Avis aux canoteurs, kayakistes, randonneurs et adeptes de vélo de montagne et de gravelle, c’est le temps de défricher ces territoires naturels que sont les zecs.

Nuits rustiques

Tanné de votre tente ou de votre chalet trop classique? Le Québec regorge d’options pour dormir au vert. Trouvez le toit qui enchantera vos nuits!

Notre-Dame-de-la-Merci
Yourte en couleurs

J’en veux une dans mon jardin! La yourte de la pourvoirie Pignon rouge Mokocan, à Notre-Dame-de-la-Merci, ferait bonne figure au cœur de la steppe. Et pour cause: elle vient directement de Mongolie. Cela se voit, cela se sent. La structure de bois est peinte à la main avec des motifs mongols. Des motifs qui ne se privent pas de couleurs vives: les rouge, bleu, vert, rose et orange dominent, contribuant à l’atmosphère chaleureuse qui règne à l’intérieur, quelle que soit la météo. La yourte traditionnelle ne requiert aucun clou ni ancrage et est faite de matériaux naturels. La charpente de bois est assemblée avec des cordes en crin de cheval et le feutre qui la couvre est à base de laine de mouton. Le tout dégage une légère odeur plutôt agréable. Si la version mongole est posée directement au sol, la québécoise nécessite un plancher pour l’isoler de l’humidité. À l’intérieur, on se sent comme dans un cocon tant elle est conforta­ble. Il y fait frais en été et chaud en hiver. La cerise sur le sundae, la yourte borde le lac Mica. Il vous suffit d’aller au bout du quai pour une promenade nocturne en canot. En regardant votre hutte éclairée à la chandelle, vous vous imaginerez à l’autre bout du monde. En prime, la yourte est tout équipée: vous aurez tout ce qu’il vous faut pour dormir ou pour cuisiner vos truites fraîchement pêchées.
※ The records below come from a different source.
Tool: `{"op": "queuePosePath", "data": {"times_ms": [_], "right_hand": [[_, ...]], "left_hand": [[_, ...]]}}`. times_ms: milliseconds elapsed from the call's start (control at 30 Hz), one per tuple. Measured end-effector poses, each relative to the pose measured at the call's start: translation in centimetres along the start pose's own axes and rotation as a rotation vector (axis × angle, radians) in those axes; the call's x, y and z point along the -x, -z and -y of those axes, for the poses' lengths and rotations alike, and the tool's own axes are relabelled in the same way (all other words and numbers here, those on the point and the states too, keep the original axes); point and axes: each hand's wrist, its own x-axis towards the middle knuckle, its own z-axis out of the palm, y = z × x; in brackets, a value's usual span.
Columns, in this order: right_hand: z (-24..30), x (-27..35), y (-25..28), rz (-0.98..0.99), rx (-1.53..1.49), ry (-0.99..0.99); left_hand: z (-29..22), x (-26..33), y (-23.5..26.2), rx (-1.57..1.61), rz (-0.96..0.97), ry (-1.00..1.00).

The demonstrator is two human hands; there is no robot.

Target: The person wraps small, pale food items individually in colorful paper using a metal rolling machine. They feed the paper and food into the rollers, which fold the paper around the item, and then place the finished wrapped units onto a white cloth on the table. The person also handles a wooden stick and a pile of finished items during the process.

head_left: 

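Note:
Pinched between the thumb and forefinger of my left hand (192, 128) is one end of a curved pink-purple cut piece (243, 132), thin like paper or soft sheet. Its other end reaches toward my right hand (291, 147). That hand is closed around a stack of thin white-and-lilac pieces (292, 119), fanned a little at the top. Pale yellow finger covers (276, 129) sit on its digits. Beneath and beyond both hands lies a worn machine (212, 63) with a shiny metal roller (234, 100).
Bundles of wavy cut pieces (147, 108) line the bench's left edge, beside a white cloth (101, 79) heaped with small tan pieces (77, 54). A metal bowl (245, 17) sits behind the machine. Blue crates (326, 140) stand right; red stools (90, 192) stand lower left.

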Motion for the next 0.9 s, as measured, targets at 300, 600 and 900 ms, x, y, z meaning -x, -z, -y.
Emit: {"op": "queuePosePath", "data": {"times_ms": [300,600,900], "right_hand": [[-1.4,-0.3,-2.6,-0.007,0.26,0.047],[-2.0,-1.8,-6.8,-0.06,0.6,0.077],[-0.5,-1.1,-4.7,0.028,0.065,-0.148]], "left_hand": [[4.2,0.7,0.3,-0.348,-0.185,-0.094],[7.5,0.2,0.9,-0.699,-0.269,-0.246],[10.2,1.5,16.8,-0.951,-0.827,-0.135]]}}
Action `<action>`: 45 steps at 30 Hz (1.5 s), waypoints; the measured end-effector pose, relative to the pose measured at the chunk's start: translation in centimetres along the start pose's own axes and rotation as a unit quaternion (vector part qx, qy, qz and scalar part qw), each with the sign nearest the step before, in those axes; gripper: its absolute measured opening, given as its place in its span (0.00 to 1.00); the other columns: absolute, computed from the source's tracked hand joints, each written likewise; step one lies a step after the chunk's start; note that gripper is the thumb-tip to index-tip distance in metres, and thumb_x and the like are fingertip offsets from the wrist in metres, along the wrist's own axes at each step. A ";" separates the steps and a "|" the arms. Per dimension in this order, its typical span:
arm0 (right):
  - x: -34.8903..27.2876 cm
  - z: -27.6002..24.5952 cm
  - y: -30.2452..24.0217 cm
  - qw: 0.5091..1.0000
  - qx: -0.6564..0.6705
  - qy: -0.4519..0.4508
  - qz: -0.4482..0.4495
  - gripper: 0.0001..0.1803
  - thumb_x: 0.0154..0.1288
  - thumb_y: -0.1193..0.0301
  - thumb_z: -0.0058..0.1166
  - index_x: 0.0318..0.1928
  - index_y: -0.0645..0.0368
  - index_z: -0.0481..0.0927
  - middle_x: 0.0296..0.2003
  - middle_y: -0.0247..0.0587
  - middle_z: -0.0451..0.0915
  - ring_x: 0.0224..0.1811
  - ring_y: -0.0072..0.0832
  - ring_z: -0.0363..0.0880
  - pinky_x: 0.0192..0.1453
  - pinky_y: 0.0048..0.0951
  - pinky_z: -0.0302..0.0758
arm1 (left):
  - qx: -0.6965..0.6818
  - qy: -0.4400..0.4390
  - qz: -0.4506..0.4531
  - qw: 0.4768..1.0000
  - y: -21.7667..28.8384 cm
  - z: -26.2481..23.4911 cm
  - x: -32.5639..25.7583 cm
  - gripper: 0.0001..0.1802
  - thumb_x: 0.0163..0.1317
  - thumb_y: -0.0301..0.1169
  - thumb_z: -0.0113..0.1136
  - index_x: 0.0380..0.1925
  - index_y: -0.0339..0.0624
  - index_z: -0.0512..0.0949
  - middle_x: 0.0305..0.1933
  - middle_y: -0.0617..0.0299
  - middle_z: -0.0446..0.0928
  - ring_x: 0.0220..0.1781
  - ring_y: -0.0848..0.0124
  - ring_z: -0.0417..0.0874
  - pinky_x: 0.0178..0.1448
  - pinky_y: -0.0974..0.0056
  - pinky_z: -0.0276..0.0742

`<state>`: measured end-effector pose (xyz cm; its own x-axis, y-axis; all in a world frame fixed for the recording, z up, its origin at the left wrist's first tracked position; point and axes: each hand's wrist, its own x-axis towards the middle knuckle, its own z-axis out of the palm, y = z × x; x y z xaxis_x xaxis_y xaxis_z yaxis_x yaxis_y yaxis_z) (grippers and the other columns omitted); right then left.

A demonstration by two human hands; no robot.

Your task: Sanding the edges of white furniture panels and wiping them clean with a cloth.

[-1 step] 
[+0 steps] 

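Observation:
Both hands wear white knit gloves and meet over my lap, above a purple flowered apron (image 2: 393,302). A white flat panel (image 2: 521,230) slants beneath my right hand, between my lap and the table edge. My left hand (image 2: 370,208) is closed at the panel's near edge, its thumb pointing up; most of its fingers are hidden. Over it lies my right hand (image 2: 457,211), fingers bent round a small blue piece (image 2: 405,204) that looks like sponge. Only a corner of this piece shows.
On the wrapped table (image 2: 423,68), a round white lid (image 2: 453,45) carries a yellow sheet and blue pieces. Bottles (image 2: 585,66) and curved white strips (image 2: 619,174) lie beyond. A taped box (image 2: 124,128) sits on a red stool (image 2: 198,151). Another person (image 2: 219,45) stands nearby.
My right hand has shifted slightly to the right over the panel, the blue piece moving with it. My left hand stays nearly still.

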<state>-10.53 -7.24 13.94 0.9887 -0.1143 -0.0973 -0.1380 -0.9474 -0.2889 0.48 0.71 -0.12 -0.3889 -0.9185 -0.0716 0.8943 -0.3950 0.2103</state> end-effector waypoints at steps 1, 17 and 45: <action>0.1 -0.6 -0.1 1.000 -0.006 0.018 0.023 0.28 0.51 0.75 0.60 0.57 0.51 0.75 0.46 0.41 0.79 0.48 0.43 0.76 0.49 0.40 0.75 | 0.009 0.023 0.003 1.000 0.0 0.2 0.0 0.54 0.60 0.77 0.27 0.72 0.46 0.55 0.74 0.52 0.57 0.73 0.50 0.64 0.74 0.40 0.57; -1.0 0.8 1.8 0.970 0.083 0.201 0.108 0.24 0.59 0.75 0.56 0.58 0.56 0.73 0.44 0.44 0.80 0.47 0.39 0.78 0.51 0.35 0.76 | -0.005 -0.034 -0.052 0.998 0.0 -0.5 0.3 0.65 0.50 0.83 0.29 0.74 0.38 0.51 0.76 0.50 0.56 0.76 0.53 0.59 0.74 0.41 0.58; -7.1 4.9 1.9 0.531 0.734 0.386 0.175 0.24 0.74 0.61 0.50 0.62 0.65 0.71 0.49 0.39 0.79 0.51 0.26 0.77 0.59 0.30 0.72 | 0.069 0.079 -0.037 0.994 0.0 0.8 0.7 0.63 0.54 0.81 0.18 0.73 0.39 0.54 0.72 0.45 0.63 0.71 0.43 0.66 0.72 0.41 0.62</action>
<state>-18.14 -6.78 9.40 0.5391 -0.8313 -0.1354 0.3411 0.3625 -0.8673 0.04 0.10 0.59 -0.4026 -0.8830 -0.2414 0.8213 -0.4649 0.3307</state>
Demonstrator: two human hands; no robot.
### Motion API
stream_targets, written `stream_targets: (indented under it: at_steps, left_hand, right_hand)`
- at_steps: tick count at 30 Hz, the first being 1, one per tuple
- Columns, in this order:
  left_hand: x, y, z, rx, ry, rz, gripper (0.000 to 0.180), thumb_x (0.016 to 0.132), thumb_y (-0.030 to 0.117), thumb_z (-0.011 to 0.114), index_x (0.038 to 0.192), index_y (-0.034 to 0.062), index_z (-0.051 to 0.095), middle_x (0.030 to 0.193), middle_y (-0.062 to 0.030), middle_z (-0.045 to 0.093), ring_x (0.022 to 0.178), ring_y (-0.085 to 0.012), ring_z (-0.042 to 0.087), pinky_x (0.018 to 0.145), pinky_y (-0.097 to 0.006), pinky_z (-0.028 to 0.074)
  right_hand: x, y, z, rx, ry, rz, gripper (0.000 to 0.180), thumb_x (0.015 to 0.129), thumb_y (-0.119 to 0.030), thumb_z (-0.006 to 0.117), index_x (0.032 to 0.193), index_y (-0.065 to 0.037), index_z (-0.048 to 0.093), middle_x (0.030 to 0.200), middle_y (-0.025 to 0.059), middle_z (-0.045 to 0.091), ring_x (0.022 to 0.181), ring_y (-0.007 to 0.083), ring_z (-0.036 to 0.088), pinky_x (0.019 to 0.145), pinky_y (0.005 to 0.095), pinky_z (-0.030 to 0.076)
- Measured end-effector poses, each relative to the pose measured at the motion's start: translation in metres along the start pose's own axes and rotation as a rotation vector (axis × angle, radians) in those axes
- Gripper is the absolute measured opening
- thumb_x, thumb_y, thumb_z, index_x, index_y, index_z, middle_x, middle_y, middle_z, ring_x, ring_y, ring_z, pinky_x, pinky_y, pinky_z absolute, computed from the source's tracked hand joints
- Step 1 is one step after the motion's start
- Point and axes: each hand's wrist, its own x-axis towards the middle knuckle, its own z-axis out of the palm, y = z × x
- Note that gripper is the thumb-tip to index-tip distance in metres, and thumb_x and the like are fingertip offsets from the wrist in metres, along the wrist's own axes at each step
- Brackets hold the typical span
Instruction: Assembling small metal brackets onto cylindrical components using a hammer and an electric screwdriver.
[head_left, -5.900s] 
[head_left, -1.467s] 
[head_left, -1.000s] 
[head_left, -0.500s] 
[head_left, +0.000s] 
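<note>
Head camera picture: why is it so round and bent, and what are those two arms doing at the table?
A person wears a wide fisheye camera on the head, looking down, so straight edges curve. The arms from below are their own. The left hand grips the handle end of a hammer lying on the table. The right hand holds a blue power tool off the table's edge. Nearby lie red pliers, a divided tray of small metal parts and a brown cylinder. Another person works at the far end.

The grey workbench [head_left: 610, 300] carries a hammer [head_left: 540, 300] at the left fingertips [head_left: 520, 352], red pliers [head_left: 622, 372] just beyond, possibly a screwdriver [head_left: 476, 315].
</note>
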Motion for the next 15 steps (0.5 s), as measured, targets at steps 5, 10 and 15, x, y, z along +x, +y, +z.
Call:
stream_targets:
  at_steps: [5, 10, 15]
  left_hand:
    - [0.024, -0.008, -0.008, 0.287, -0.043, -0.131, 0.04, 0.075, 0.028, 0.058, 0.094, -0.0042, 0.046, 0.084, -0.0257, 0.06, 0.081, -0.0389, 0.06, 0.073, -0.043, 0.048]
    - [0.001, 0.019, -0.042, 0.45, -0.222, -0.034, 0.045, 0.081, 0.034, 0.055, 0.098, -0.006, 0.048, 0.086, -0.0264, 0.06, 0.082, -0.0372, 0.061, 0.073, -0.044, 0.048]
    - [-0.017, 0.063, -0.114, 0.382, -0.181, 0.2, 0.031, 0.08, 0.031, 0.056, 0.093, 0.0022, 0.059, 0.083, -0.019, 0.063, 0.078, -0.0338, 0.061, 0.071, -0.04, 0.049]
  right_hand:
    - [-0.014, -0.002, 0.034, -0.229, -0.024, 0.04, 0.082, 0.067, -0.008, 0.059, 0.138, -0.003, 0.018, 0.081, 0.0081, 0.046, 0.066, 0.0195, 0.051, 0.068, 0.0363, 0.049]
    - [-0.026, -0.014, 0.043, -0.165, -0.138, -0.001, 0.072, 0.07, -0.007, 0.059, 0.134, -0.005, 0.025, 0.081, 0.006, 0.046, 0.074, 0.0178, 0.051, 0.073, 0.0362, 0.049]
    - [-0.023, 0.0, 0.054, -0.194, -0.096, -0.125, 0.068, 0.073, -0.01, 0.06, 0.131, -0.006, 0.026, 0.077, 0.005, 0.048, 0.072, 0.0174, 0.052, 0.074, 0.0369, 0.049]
On a particulièrement aimé…
❱ L’esthétique de l’endroit et de la yourte. Il est facile de s’imaginer ailleurs que sur le bord d’un lac québécois.

À faire dans le coin
La pourvoirie, avec ses rivières, ses lacs et ses sentiers, fait 35 km2, un territoire parfait pour jouer dehors. On peut y pêcher la truite dans le lac Mica, mais aussi la truite mouchetée, la ouananiche, l’achigan et le grand brochet dans deux rivières avoisinantes, sur un parcours d’une vingtaine de kilomètres.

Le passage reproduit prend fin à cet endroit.